== Task to complete ==
Include in the output exactly the lines from the opening of the data through the line containing "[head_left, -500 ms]", and nothing more.

== Source data ==
▬▬▬

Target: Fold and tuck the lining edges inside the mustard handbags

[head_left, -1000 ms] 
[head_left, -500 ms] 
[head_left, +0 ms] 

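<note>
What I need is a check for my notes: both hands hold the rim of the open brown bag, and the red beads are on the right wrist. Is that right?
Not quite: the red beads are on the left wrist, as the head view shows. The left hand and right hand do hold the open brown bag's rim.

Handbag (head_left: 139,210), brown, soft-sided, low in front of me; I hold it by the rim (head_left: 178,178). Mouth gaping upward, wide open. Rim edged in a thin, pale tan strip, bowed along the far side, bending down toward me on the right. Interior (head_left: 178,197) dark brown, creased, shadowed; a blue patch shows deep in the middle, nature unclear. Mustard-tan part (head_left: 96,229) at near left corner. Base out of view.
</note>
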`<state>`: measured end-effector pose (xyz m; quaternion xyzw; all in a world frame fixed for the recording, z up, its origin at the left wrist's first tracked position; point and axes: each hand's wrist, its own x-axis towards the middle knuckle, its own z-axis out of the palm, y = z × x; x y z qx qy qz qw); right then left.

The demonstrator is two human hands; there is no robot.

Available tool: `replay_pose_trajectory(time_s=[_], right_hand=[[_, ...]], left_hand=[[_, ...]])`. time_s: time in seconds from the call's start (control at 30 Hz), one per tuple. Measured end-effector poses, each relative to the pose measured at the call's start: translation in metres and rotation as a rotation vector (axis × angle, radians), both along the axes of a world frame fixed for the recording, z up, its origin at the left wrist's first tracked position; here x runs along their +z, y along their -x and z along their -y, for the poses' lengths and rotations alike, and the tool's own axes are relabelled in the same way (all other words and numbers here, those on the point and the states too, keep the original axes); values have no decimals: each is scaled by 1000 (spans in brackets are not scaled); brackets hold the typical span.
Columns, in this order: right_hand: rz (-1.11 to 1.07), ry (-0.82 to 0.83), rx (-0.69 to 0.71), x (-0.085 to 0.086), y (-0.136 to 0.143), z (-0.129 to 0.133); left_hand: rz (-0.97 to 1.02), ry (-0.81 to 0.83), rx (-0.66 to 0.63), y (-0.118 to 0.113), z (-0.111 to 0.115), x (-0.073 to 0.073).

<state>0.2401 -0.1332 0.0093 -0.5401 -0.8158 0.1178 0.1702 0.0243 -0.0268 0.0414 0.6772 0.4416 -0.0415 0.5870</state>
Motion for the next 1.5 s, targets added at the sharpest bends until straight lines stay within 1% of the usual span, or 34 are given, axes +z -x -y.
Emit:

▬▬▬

== Answer space ==
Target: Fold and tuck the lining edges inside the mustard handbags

[head_left, -1000 ms] 
[head_left, -500 ms] 

Here the output is complete.